* [What is being asked] Below, find each line holding "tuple" and state how many there are, using the number alone.

###

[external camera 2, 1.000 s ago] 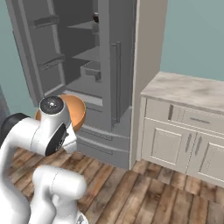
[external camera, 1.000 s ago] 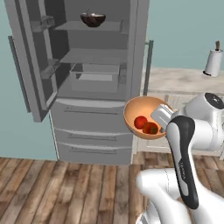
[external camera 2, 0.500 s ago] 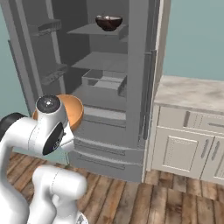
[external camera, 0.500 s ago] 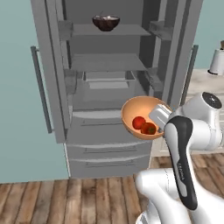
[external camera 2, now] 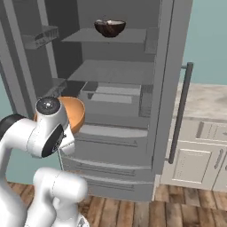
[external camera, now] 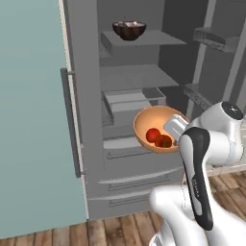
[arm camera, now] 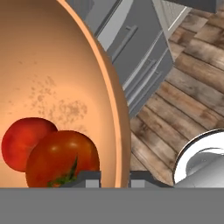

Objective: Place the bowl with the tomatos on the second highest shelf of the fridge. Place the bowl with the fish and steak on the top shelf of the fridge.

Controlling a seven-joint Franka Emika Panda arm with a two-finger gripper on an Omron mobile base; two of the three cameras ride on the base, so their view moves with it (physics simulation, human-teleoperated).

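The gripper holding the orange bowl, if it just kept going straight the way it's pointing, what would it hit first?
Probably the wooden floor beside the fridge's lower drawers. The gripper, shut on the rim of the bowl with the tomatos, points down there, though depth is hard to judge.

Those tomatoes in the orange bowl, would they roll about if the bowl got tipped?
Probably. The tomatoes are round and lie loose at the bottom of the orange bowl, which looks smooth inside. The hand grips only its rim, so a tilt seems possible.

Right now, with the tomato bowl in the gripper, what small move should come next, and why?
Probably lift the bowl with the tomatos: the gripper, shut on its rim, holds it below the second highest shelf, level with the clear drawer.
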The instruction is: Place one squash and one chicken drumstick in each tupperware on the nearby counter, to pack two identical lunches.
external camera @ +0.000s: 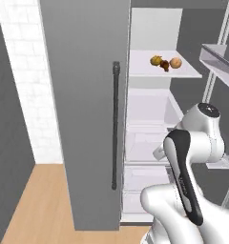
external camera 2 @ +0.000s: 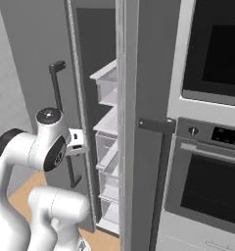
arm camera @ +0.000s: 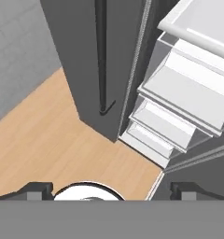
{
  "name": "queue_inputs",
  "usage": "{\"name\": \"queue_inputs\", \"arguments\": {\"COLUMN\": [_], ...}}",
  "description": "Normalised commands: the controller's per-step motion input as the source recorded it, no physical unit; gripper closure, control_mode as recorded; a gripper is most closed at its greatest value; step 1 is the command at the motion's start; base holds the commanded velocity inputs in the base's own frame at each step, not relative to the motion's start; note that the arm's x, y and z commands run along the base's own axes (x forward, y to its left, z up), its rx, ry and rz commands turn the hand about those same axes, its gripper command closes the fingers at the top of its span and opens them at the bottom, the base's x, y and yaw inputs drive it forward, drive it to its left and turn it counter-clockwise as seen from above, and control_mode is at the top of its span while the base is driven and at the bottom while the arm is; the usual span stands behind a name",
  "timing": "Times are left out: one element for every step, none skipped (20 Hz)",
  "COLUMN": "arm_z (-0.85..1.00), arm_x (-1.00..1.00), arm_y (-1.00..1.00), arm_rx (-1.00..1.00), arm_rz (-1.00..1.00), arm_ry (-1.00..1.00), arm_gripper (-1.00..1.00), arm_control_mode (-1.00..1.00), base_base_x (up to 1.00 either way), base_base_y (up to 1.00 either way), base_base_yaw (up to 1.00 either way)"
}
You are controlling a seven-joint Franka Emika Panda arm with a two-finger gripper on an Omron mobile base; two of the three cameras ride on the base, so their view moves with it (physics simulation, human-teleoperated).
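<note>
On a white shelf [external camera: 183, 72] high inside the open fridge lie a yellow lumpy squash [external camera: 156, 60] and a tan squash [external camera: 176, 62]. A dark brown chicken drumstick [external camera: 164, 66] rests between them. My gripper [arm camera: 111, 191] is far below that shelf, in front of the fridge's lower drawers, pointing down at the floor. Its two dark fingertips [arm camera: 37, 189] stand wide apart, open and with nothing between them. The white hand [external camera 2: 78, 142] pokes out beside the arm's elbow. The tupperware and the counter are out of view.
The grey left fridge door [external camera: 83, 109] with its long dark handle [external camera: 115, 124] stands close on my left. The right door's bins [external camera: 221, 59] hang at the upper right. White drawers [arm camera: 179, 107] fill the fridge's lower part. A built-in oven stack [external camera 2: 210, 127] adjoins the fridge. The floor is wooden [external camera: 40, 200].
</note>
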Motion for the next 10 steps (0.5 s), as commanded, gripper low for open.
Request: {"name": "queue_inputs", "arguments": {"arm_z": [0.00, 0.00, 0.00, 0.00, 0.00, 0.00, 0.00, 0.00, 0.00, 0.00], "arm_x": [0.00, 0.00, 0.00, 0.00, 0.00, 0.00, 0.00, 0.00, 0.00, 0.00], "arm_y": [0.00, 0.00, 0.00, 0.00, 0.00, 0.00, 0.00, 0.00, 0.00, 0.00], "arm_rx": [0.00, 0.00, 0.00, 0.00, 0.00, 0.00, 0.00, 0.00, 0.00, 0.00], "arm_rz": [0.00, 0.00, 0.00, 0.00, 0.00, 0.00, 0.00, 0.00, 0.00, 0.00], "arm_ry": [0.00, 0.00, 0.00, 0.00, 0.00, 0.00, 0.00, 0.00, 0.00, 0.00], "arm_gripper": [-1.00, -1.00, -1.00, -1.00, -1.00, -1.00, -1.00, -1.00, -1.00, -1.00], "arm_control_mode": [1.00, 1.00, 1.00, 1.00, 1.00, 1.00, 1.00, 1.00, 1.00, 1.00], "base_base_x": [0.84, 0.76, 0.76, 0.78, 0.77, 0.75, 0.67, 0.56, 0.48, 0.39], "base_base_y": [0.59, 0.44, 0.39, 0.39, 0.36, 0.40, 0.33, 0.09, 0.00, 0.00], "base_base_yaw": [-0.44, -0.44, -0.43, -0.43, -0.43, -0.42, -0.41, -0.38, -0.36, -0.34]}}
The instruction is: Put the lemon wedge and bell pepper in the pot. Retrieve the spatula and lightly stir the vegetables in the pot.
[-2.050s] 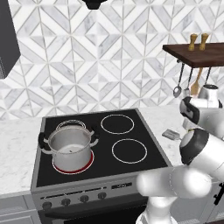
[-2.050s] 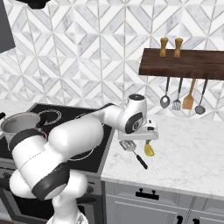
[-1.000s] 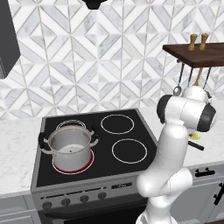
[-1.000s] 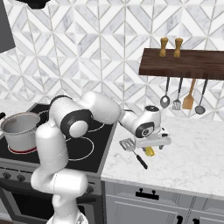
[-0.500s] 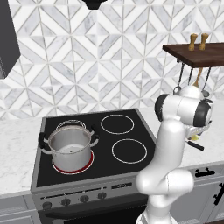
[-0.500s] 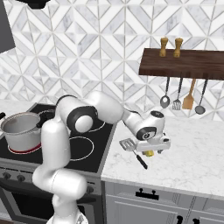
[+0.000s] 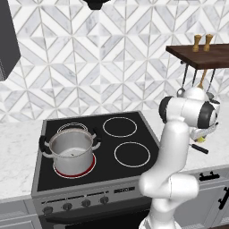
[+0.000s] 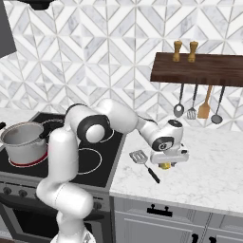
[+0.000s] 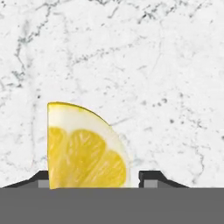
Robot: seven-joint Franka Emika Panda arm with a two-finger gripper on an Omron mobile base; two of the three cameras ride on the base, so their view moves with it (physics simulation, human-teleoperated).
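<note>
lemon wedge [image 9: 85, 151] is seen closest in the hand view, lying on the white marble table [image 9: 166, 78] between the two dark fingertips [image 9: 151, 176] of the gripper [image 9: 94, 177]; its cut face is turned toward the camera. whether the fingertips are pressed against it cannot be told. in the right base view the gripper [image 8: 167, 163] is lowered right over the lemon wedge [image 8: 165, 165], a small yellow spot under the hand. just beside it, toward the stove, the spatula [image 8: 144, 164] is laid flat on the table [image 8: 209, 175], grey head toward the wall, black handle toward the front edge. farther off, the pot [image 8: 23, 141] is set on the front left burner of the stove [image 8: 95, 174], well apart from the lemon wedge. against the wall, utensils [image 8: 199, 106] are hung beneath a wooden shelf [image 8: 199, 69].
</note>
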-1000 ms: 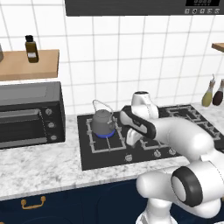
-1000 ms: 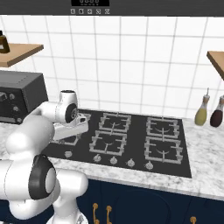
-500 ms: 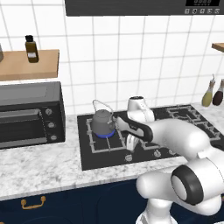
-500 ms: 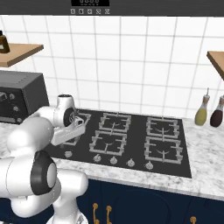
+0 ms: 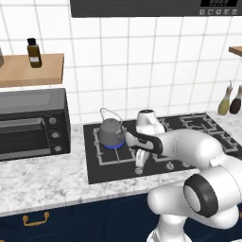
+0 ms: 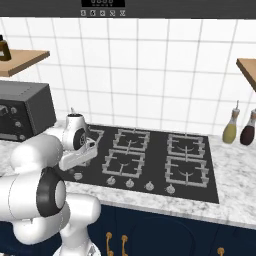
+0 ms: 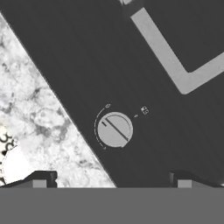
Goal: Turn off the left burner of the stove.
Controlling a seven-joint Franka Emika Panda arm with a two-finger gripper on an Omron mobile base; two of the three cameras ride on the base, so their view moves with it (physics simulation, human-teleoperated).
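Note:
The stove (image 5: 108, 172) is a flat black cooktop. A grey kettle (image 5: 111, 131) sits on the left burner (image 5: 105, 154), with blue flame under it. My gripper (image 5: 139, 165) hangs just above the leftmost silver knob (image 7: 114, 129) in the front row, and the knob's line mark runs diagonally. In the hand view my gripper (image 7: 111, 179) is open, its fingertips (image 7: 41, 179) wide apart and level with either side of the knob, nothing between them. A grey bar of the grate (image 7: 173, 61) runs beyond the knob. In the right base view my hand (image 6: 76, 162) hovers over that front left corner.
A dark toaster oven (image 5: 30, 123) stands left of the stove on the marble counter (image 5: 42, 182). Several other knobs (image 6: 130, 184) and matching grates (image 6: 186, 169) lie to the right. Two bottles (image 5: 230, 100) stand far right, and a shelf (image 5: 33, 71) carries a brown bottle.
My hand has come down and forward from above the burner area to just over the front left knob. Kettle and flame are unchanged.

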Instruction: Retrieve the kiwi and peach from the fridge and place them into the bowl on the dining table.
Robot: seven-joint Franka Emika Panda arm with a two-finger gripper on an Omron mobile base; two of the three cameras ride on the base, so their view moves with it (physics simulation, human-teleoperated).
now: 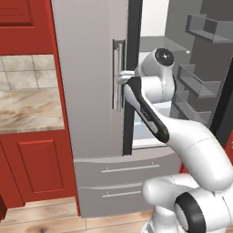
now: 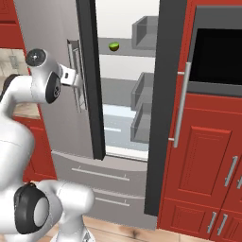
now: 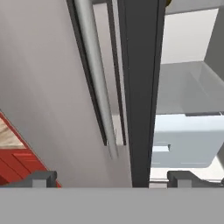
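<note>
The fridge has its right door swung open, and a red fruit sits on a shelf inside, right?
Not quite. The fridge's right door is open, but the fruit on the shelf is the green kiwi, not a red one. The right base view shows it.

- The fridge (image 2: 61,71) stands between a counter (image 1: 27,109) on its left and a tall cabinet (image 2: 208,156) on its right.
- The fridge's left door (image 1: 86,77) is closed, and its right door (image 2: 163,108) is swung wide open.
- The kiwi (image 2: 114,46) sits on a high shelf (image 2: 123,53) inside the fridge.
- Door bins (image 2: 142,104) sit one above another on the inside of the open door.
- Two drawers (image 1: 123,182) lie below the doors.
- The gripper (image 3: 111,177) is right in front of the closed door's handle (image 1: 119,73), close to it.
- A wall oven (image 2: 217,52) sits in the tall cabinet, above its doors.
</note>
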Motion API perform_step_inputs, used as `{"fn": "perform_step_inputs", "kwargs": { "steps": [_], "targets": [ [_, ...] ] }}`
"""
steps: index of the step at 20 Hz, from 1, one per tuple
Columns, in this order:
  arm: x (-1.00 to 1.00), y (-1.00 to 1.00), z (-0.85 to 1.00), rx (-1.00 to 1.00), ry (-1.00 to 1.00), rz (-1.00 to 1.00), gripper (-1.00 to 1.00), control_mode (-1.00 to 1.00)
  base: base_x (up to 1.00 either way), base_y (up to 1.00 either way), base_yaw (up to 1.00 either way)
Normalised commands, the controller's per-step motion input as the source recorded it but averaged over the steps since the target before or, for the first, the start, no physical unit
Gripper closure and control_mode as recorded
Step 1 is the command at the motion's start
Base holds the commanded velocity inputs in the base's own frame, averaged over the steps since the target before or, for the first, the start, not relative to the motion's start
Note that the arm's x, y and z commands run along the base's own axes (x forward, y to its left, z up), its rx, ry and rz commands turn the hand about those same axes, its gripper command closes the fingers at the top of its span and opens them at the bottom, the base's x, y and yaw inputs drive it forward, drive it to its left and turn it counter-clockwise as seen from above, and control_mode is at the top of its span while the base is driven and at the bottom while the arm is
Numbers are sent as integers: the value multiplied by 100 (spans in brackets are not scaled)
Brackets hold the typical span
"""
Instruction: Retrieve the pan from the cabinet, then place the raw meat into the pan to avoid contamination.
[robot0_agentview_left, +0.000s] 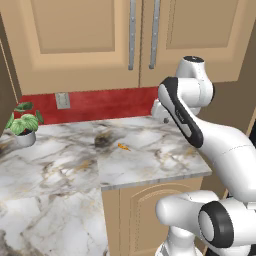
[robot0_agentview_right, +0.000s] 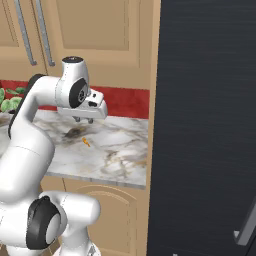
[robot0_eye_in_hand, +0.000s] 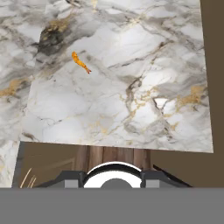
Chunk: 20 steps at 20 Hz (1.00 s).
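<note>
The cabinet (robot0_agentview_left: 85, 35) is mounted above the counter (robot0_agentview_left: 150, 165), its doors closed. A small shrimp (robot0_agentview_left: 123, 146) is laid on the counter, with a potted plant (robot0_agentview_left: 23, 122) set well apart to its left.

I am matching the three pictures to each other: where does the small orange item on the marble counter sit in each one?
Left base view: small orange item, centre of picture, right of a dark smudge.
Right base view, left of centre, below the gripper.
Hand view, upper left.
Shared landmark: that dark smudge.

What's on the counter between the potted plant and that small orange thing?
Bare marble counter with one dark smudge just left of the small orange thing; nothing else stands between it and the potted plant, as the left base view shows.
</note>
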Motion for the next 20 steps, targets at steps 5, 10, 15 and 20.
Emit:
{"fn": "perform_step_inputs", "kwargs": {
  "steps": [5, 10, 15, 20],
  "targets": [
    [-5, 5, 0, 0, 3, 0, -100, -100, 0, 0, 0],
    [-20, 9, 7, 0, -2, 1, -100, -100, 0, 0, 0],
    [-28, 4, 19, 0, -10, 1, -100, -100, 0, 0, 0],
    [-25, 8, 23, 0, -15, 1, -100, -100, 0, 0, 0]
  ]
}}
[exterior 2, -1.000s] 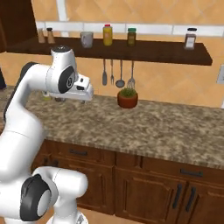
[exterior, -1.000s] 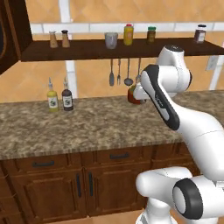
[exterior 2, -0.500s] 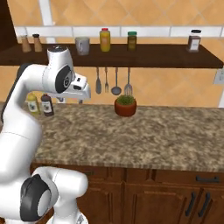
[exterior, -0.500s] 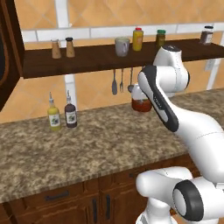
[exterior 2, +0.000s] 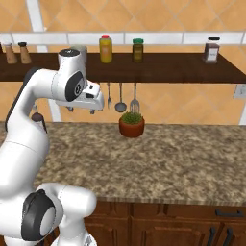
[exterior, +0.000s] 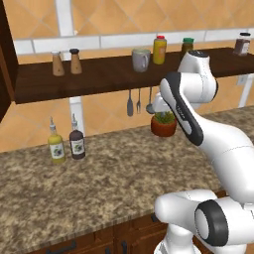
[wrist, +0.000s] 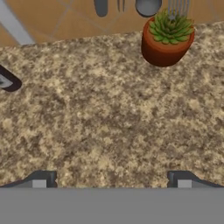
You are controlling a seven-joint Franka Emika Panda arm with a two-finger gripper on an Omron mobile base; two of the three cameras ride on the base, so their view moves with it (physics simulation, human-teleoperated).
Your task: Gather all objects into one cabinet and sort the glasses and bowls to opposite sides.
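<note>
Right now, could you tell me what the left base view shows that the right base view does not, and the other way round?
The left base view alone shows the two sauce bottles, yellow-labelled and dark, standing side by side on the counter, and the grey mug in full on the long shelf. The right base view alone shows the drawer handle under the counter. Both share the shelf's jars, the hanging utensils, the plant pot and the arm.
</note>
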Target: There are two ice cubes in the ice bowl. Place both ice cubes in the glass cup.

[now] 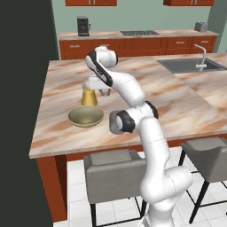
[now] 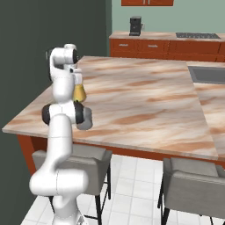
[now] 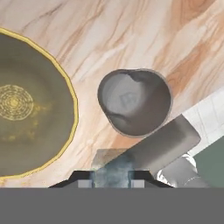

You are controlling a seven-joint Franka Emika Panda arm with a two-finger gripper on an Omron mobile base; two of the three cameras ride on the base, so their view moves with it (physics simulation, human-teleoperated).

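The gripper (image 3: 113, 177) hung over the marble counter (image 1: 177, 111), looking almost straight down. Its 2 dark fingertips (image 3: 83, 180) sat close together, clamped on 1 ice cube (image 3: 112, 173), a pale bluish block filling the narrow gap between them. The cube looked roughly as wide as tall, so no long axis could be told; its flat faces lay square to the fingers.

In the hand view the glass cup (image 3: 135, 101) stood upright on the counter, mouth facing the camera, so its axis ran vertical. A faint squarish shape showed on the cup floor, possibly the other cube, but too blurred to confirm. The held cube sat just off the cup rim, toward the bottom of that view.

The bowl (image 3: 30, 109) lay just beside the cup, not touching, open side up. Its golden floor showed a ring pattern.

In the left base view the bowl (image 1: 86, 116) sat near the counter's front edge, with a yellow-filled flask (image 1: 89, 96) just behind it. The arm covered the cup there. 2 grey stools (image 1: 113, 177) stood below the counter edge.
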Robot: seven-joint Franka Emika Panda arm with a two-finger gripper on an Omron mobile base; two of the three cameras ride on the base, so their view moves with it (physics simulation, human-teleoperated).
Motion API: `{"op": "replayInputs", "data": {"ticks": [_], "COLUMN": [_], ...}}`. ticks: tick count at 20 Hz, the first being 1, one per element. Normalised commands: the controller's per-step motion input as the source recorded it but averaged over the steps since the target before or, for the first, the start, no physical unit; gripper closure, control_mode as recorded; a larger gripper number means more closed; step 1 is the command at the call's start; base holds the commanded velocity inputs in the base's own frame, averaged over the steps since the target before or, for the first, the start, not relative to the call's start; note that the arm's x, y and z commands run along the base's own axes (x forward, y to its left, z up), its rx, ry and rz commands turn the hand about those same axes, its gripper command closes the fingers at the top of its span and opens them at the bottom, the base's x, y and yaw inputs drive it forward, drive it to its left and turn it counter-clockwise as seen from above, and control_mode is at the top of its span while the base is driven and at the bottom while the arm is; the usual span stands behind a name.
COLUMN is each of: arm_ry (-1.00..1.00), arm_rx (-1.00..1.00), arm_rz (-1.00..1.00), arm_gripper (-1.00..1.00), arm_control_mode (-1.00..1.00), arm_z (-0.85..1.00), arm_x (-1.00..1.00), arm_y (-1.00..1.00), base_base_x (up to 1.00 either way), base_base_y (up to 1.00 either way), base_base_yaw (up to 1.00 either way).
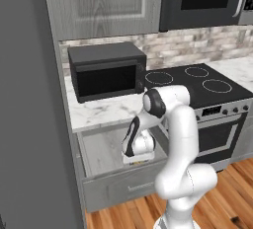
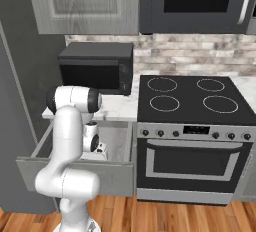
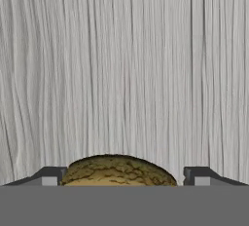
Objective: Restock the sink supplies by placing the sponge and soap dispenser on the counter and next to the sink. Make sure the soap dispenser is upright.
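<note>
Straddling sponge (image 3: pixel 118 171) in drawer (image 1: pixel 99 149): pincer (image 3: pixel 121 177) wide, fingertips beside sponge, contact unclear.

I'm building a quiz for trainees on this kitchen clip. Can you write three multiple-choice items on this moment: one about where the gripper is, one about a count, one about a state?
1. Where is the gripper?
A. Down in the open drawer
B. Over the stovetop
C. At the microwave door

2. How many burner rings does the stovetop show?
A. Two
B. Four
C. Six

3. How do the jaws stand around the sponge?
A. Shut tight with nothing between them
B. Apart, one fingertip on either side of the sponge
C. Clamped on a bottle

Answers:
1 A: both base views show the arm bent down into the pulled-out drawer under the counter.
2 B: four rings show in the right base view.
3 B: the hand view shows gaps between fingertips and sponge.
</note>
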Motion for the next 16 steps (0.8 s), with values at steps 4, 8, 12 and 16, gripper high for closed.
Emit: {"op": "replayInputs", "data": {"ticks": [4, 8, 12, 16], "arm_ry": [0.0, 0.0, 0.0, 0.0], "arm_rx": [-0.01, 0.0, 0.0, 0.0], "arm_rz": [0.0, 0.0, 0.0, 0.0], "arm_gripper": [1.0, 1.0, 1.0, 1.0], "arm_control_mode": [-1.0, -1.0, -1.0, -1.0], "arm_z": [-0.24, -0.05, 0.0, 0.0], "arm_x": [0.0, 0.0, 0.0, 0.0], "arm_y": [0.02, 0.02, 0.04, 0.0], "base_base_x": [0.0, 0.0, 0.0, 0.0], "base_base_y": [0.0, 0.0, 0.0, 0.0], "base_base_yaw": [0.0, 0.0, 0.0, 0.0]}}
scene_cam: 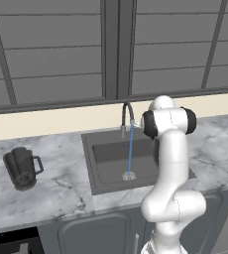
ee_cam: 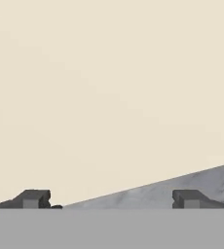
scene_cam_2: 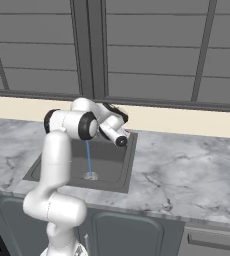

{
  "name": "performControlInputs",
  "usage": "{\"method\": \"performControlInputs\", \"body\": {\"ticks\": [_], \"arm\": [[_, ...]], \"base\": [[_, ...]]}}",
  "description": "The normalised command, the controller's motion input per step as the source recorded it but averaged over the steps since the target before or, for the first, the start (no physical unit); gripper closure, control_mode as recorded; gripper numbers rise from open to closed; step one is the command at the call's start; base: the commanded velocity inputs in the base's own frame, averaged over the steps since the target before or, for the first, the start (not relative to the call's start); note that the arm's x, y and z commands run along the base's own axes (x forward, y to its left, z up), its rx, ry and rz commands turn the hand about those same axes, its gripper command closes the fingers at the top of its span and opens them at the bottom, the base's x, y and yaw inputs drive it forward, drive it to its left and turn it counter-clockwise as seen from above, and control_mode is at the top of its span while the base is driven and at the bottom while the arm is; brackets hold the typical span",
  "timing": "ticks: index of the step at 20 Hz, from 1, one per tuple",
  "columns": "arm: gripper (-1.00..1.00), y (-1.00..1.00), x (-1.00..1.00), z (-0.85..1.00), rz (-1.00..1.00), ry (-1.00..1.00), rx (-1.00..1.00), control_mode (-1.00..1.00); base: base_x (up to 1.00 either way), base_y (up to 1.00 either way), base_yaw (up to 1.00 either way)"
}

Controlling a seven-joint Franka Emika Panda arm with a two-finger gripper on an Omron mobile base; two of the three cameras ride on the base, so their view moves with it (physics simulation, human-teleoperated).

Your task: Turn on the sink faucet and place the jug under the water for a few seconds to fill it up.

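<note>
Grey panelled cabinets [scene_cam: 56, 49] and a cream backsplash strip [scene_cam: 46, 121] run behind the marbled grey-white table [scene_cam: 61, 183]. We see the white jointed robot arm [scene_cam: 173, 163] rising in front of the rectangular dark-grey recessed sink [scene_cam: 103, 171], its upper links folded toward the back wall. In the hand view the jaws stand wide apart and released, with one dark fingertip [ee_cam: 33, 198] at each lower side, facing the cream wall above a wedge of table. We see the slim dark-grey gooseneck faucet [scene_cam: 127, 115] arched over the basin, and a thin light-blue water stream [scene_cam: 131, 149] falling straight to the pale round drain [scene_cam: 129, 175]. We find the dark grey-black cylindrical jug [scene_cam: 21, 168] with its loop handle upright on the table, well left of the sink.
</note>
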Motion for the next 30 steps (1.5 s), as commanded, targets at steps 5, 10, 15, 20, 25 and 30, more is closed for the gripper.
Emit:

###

* [Problem solution] 2